AP November 21, 2018, 3:46 PM UAE sentences British academic to life in prison on spying charges
LONDON — A British academic was sentenced to life in prison on Wednesday in the United Arab Emirates on charges that he was spying for the U.K. — a verdict that Britain described as shocking as it urged its Mideast ally to reconsider the decision.
Matthew Hedges, a 31-year-old PhD student in Middle Eastern Studies at Durham University, was arrested at Dubai Airport on May 5 and has been held in detention since. He can challenge the ruling within 30 days.
Foreign Secretary Jeremy Hunt had travelled to the UAE last week and discussed the case with Abu Dhabi Crown Prince Mohammed bin Zayed and Foreign Minister Abdullah bin Zayed. He described the situation as "unacceptable" and said the case would have consequences for bilateral relations.
"I regret the fact that we have reached this position and I urge the UAE to reconsider," Hunt said.
The harsh verdict is unusual for a British national in the UAE who is not accused of a violent crime. Hedges' wife Daniela Tejada, who was in court, said she was in "complete shock."
"Matthew is innocent," she said. "The Foreign Office know this and have made it clear to the UAE authorities that Matthew is not a spy for them."
Urging the British government to make a stand for him, she added: "I am very scared for Matt. I don't know where they are taking him or what will happen now. Our nightmare has gotten even worse."
The Federal Appeals Court of Abu Dhabi said Hedges was found guilty of "spying on the UAE and providing sensitive security and intelligence information to third parties."
Local papers said police secured evidence of his activities from Hedges' electronic devices and surveillance by Emirati intelligence. Durham University, meanwhile, said that there was no reason to believe Hedges "was conducting anything other than legitimate academic research."
The emirates of Abu Dhabi and Dubai are home to large numbers of British nationals who work in a range of positions, from top management jobs and public relations to teaching and athletics. Ties between Britain and the seven emirates of the UAE run deep, dating back more than 200 years. The British were among the first contracted to help build the UAE's infrastructure after oil was discovered there in the early 1960s and retain a multimillion dollar arms trade.
The Muslim country on the eastern coast of the Arabian Peninsula prides itself on being tolerant of foreigners, and of being tourist-friendly. But British nationals have run afoul of local customs and laws, which prohibit public intoxication, kissing in public and cursing at someone — which can all lead to arrest and deportation.
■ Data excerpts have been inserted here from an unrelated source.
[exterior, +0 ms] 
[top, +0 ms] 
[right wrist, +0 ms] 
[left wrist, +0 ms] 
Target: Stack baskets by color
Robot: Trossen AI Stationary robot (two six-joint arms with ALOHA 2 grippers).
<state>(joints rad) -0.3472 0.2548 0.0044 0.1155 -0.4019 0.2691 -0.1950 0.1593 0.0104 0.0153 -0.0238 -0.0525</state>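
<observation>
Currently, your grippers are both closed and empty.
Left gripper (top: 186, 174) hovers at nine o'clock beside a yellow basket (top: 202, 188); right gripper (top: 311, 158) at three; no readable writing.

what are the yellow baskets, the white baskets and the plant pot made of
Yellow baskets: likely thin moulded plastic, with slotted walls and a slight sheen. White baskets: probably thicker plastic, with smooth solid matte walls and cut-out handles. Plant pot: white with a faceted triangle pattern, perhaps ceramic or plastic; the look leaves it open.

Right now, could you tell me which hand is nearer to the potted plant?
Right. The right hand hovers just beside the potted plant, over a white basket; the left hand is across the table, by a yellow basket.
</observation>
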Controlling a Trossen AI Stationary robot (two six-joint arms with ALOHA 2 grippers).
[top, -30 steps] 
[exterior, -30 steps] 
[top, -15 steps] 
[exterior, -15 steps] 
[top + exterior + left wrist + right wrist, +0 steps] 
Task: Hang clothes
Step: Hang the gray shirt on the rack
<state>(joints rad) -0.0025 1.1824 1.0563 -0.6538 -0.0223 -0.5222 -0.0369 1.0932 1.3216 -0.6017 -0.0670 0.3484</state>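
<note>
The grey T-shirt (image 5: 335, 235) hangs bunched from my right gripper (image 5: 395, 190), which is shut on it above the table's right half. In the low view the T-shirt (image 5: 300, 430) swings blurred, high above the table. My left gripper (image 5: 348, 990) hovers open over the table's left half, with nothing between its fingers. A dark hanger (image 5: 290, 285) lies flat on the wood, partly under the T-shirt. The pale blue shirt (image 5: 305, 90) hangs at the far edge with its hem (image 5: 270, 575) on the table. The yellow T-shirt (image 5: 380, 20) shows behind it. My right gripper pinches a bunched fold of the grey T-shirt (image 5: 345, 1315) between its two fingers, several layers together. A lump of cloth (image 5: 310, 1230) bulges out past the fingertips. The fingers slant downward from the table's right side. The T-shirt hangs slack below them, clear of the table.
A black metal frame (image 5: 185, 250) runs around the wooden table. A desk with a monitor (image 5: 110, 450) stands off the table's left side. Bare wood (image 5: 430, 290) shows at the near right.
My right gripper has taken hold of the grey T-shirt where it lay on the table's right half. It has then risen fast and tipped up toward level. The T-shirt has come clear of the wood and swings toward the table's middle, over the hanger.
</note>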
Human Rights Watch said Hedges was detained at Dubai International Airport as he was preparing to leave the country following two weeks in the UAE. His wife said he was doing fieldwork for his doctoral thesis on the impact of Emirati security and foreign policies. The academic was charged after more than a month in detention, the group said.
"UAE rulers cannot claim to preside over a global knowledge and education hub while locking up academics for months in solitary confinement," Michael Page of Human Rights Watch said.